[Bug rtl-optimization/34011] New: Memory load is not eliminated from tight vectorized loop

public inbox for gcc-bugs@sourceware.org
help / color / mirror / Atom feed

* [Bug rtl-optimization/34011]  New: Memory load is not eliminated from tight vectorized loop
@ 2007-11-07  9:05 ubizjak at gmail dot com
  2007-11-07 18:06 ` [Bug rtl-optimization/34011] " dorit at gcc dot gnu dot org
                   ` (6 more replies)
  0 siblings, 7 replies; 10+ messages in thread
From: ubizjak at gmail dot com @ 2007-11-07  9:05 UTC (permalink / raw)
  To: gcc-bugs

Following testcase exposes optimization problem with current SVN gcc:

--cut here--
extern const int srcshift;

void good (const int *srcdata, int *dstdata)
{
  int i;

  for (i = 0; i < 256; i++)
    dstdata[i] = srcdata[i] << srcshift;
}


void bad (const int *srcdata, int *dstdata)
{
  int i;

  for (i = 0; i < 256; i++)
    {
      dstdata[i] |= srcdata[i] << srcshift;
    }
}
--cut here--

Using -O3 -msse2, the loop in above testcase gets vectorized, and produced code
differs substantially between good and bad function:

good:
        ...
.L8:
        xorl    %eax, %eax
        movd    srcshift, %xmm1
        .p2align 4,,7
        .p2align 3
.L4:
        movdqu  (%ebx,%eax), %xmm0
        pslld   %xmm1, %xmm0
        movdqa  %xmm0, (%esi,%eax)
        addl    $16, %eax
        cmpl    $1024, %eax
        jne     .L4
        ...

bad:
        ...
.L21:
        movl    %esi, %eax        (2)
        movl    %ebx, %edx
        leal    1024(%esi), %ecx
        .p2align 4,,7
        .p2align 3
.L17:
        movdqu  (%edx), %xmm0
        movd    srcshift, %xmm1   (1)
        pslld   %xmm1, %xmm0
        movdqu  (%eax), %xmm1     (3)
        por     %xmm1, %xmm0
        movdqa  %xmm0, (%eax)
        addl    $16, %eax         (4)
        addl    $16, %edx
        cmpl    %ecx, %eax
        jne     .L17
        popl    %ebx
        popl    %esi
        popl    %ebp
        ret

In addition to memory load in the loop (1), several other problems can be
identified: There is no need to move registers (2), because loop is followed by
function exit.
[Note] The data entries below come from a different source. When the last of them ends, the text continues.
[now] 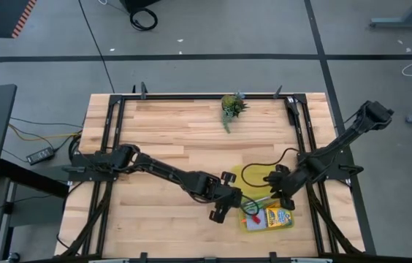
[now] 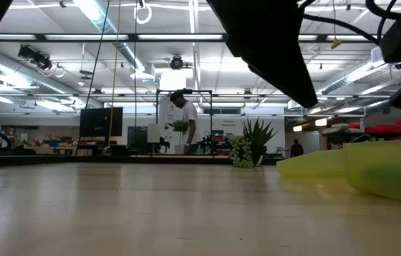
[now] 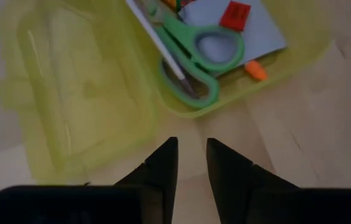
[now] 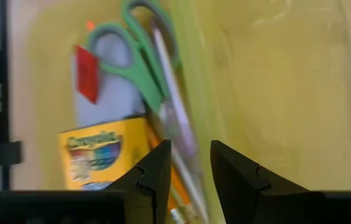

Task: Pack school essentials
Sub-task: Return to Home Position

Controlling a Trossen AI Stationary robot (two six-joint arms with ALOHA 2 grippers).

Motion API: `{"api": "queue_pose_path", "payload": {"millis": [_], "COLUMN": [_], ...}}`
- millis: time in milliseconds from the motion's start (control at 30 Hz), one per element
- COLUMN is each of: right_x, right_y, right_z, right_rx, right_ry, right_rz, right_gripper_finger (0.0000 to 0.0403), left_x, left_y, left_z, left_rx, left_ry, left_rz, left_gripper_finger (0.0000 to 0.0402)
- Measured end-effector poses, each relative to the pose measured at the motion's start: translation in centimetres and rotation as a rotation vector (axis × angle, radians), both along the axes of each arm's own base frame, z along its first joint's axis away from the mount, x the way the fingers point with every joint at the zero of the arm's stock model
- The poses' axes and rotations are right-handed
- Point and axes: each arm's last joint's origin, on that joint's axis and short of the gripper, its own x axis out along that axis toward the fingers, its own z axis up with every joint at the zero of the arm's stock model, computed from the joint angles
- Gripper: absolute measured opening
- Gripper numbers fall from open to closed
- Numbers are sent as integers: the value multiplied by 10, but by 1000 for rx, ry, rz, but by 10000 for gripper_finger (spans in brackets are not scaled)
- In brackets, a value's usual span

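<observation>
Near the front edge of the table, the packing is judged finished, with both grippers empty by the case.

On the left, the left gripper is held low just beside the yellow case. Its fingers are parted by a narrow gap only and nothing is gripped, probably because no item is left outside to be fetched. The lid is laid flat open, so that the tray can be reached from above. In the tray are found the pinkish pen, the green-handled scissors, the light-blue note pad with the red eraser on it, the orange pencil and the crayon box. On the right, the right gripper is held above the place where tray and lid meet, also narrowly parted and empty. The lid is not yet shut. The potted plant is left well apart, at the far edge.
</observation>
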Motion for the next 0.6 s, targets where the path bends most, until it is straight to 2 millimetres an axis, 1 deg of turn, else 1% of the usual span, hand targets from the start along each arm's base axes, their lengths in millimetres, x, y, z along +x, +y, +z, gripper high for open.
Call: {"api": "queue_pose_path", "payload": {"millis": [167, 367, 467, 600], "right_x": [5, 5, 5, 5], "right_y": [2, 3, 3, 3], "right_z": [-12, -24, -22, -8], "right_rx": [-80, -131, -128, -164], "right_ry": [39, 133, 137, 178], "right_rz": [-14, 19, 19, 15], "right_gripper_finger": [119, 119, 119, 119], "left_x": [-1, -9, -12, -16], "left_y": [3, 5, 6, 8], "left_z": [2, 5, 5, 8], "left_rx": [4, 24, 35, 48], "left_ry": [9, 72, 96, 131], "left_rz": [5, 2, -1, -2], "left_gripper_finger": [79, 67, 62, 55]}}
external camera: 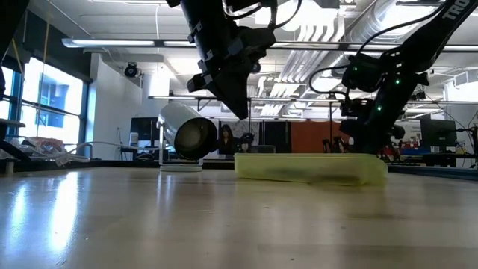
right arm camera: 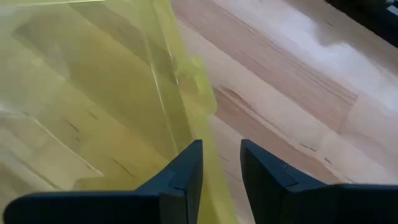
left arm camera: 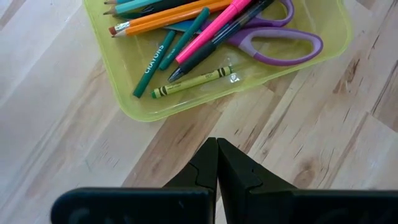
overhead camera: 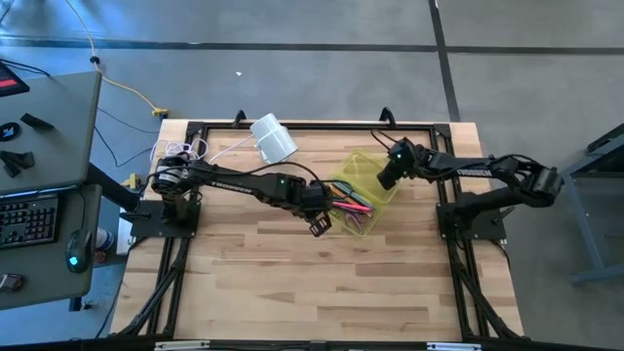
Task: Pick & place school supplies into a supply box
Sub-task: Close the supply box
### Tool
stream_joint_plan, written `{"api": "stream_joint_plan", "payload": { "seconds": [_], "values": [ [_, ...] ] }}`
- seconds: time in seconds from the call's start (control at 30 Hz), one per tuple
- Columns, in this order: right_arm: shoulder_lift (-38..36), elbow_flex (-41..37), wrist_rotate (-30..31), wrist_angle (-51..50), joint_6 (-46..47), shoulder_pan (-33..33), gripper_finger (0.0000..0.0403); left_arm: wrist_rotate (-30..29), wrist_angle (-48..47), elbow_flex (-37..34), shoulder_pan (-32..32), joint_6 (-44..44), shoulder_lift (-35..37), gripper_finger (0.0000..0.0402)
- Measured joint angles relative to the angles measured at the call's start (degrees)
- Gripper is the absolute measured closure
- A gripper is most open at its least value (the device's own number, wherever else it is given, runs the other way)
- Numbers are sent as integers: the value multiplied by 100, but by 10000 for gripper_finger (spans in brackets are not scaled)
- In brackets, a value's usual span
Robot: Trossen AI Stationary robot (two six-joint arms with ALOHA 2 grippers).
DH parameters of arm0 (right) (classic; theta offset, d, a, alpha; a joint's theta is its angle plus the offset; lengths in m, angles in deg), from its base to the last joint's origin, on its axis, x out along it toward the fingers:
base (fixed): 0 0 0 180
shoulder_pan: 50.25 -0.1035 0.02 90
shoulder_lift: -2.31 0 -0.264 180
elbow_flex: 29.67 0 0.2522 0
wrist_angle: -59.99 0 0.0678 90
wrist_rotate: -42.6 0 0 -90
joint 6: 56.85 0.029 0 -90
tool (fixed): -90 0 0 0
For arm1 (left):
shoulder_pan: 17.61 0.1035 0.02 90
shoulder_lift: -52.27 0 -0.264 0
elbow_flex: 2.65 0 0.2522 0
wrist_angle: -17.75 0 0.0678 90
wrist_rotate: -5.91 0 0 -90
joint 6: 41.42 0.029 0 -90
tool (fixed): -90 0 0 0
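The left gripper (left arm camera: 216, 163) is clenched on nothing; its two fingertips meet just short of the near rim of the box (left arm camera: 134, 109) and hang above the bare table (left arm camera: 74, 149). Directly ahead of it, inside the box, lie the supplies: a green crayon (left arm camera: 193, 81) nearest the rim, then two teal crayons (left arm camera: 149, 71), a pink pen (left arm camera: 214, 30), an orange pencil (left arm camera: 168, 17), and the purple scissors (left arm camera: 280, 42) farther in. All rest flat on the box floor, crossing one another. In the high view no pen, pencil or scissors shows on the table outside the box, so the placing stage appears complete. The right gripper (right arm camera: 221, 163) stands at the far side of the box, its fingers slightly parted, with the edge of the yellow lid (right arm camera: 168, 93) between or just against them; whether it grips the lid cannot be told. The lid stands raised, not yet folded over the tray. Judged remaining: close the lid, if the task requires it. Beyond the left gripper and the box, a white cylinder (overhead camera: 273, 138) lies on its side near the table's far edge, apart from the work.
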Motion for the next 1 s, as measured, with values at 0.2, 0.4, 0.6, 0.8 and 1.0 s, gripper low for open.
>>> {"api": "stream_joint_plan", "payload": {
  "seconds": [0.2, 0.4, 0.6, 0.8, 1.0],
  "values": [
    [134, -48, 152, 54, -13, 1, 309, 0, 1, 0, 0, 0, 0, 357],
    [529, -166, 154, 367, -143, -1, 309, 230, 5, -2, 0, -2, 0, 357],
    [595, -184, 116, 676, -284, -14, 349, 973, 35, -9, -190, -22, -190, 357],
    [592, -181, 87, 720, -553, -16, 391, 1255, 572, -11, -431, -74, -712, 357],
    [592, -181, 624, 703, -771, -208, 398, 1723, 1400, -7, -296, -162, -1130, 357]
  ]
}}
For some reason, additional IV is used (4) and the same address
is accessed with unaligned access (3) as well as aligned access.

Expected code for "bad" case would be something like "good" case with
additional movaps+por instructions:

.L8:
        xorl    %eax, %eax
        movd    srcshift, %xmm1
        .p2align 4,,7
        .p2align 3
.L4:
        movdqu  (%ebx,%eax), %xmm0
        movaps  %xmm0, %xmm2
        pslld   %xmm1, %xmm0
        por     %xmm2, %xmm0
        movdqa  %xmm0, (%esi,%eax)
        addl    $16, %eax
        cmpl    $1024, %eax
        jne     .L4

Missing IV elimination could be attributed to tree loop optimizations, but
others are IMO RTL optimization problems, because we enter RTL generation with:

good:
<bb 3>:
  MEM[base: dstdata, index: ivtmp.60] = M*(vect_p.29 + ivtmp.60){misalignment:
0} << srcshift.1;

bad:
<bb 4>:
  MEM[index: ivtmp.127] = M*(vector int *) ivtmp.130{misalignment: 0} <<
srcshift.3 | M*(vector int *) ivtmp.127{misalignment: 0};


-- 
           Summary: Memory load is not eliminated from tight vectorized loop
           Product: gcc
           Version: 4.3.0
            Status: UNCONFIRMED
          Severity: normal
          Priority: P3
         Component: rtl-optimization
        AssignedTo: unassigned at gcc dot gnu dot org
        ReportedBy: ubizjak at gmail dot com
GCC target triplet: i686-*-*, x86_64-*-*


http://gcc.gnu.org/bugzilla/show_bug.cgi?id=34011


^ permalink raw reply	[flat|nested] 10+ messages in thread

* [Bug rtl-optimization/34011] Memory load is not eliminated from tight vectorized loop
  2007-11-07  9:05 [Bug rtl-optimization/34011] New: Memory load is not eliminated from tight vectorized loop ubizjak at gmail dot com
@ 2007-11-07 18:06 ` dorit at gcc dot gnu dot org
  2009-09-12 19:25 ` ubizjak at gmail dot com
                   ` (5 subsequent siblings)
  6 siblings, 0 replies; 10+ messages in thread
From: dorit at gcc dot gnu dot org @ 2007-11-07 18:06 UTC (permalink / raw)
  To: gcc-bugs

------- Comment #1 from dorit at gcc dot gnu dot org  2007-11-07 18:06 -------
(In reply to comment #0)
> Following testcase exposes optimization problem with current SVN gcc:
...
> the same address
> is accessed with unaligned access (3) as well as aligned access.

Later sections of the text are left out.